Humans are the only natural host for mumps virus (MuV). MuV is transmitted through respiratory droplets (saliva or mucus), direct contact, or contact with surfaces carrying MuV. MuV infects the upper respiratory tract epithelium by binding to extracellular sialic acid via the hemagglutinin-neuraminidase (HN) glycoprotein. MuV is able to evade an immune response with small hydrophobic (SH) protein, which blocks TNFα-mediated apoptosis, and with the V proteins, which inhibit IFN production and signaling. MuV disseminates through the lymphatic system to cause systemic infection.
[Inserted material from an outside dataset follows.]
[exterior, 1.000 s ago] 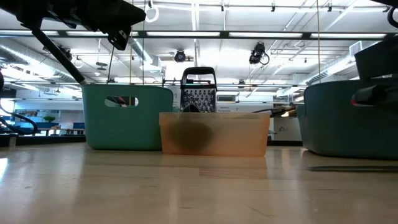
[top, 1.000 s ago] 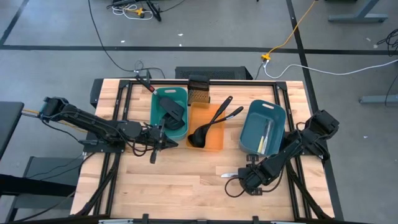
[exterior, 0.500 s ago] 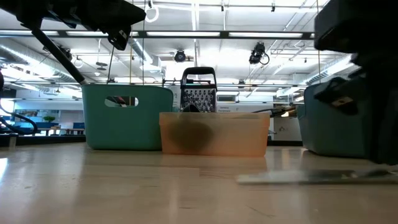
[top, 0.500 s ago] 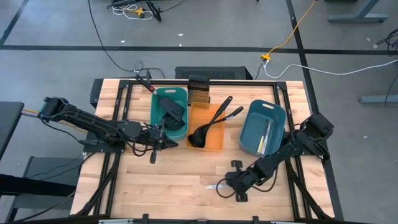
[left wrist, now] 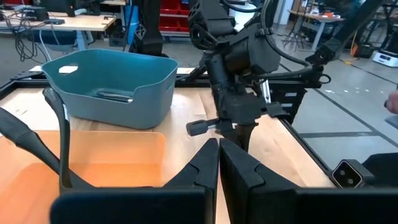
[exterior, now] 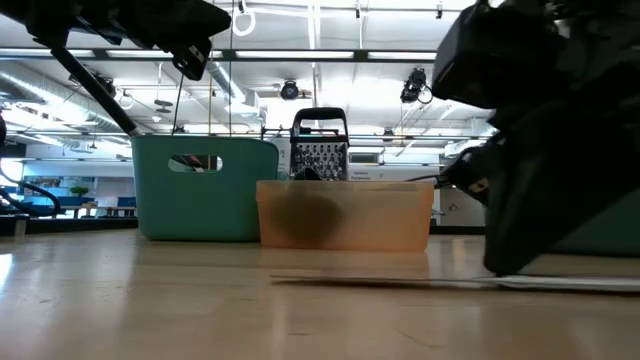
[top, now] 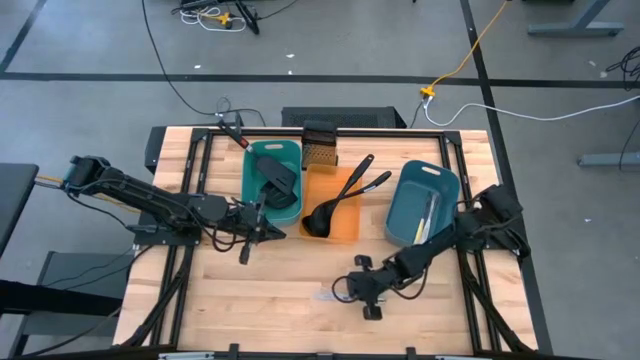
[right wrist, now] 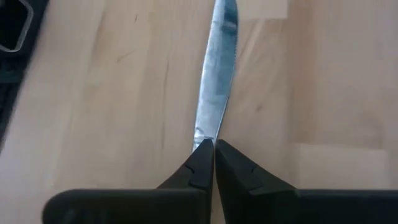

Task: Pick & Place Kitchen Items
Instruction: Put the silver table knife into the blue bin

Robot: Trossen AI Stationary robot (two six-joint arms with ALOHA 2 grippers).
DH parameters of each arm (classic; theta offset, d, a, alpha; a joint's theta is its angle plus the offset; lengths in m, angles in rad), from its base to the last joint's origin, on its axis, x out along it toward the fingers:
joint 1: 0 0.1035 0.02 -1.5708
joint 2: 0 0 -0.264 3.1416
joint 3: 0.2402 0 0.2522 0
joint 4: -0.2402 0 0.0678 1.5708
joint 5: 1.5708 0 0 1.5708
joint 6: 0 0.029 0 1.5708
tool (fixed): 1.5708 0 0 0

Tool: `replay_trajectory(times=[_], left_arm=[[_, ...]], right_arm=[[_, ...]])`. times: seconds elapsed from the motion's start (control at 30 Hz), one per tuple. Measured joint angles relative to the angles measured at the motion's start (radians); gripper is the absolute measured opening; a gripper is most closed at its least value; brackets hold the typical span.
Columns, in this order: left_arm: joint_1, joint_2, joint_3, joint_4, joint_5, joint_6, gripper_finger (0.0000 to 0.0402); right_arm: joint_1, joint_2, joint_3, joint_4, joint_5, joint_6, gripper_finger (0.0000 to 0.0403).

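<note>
Right tool (right wrist: 213,149), low over the worktop (top: 280,290), fingers pinched shut on the handle end of a silvery knife (right wrist: 217,68) whose blade lies flat on the wood ahead of it. To lift cleanly, raise straight up, since so thin a grip may let the blade pivot. Bare wood surrounds the tool; behind it, toward its own arm, stands the blue tray (top: 422,205); beyond, the orange tray (top: 345,228) holds two ladles (top: 335,205). Left tool (left wrist: 218,165), closed and empty, waits beside the teal tray (top: 272,180).
</note>
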Motion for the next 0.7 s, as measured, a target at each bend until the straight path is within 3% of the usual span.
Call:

Replication in the parotid gland (or other salivary gland) causes mononuclear cell infiltration, hemorrhage, edema, and necrosis.

Pathophysiology

Transmission

  • Humans are the only natural host for mumps virus (MuV).
  • MuV is transmitted through respiratory droplets (saliva or mucus), direct contact, or contact with surfaces carrying MuV.
  • Mumps is contagious several days prior and up to 5 days after onset of parotitis.

Pathogenesis

  • MuV enters the body through inhalation or oral contact and infects the upper respiratory tract epithelium.[1]
  • MuV is able to attach to extracellular sialic acid via the hemagglutinin-neuraminidase (HN) glycoprotein.
  • HN and the fusion (F) glycoprotein mediate cell membrane fusion, allowing viral material to enter respiratory epithelial cells.
  • HN and F, in conjunction with matrix (M) protein, are also involved in localizing viral material after replication and inducing virion budding.
  • MuV is able to inhibit an immune response to infection with the following virulence factors:
  • Small hydrophobic (SH) protein is presumed to block TNFα-mediated apoptosis.[2]
  • Non-structural proteins NS1 and NS2 (V proteins) inhibit IFN production and signaling.[3]

Virulence Factors

  • Small hydrophobic (SH) protein: blocks TNFα-mediated apoptosis
  • Non-structural proteins NS1 and NS2 (V proteins): inhibit IFN production and signaling
  • Haemagglutinin-neuraminidase (HN) glycoprotein: binds with extracellular host cell sialic acid

Resources

References

  1. Rubin S, Eckhaus M, Rennick LJ, Bamford CG, Duprex WP (2015). "Molecular biology, pathogenesis and pathology of mumps virus". J Pathol. 235 (2): 242–52. doi:10.1002/path.4445. PMC 4268314. PMID 25229387.
  2. He B, Lin GY, Durbin JE, Durbin RK, Lamb RA (2001). "The SH integral membrane protein of the paramyxovirus simian virus 5 is required to block apoptosis in MDBK cells". J Virol. 75 (9): 4068–79. doi:10.1128/JVI.75.9.4068-4079.2001. PMC 114152. PMID 11287556.
  3. Andrejeva J, Childs KS, Young DF, Carlos TS, Stock N, Goodbourn S; et al. (2004). "The V proteins of paramyxoviruses bind the IFN-inducible RNA helicase, mda-5, and inhibit its activation of the IFN-beta promoter". Proc Natl Acad Sci U S A. 101 (49): 17264–9. doi:10.1073/pnas.0407639101. PMC 535396. PMID 15563593.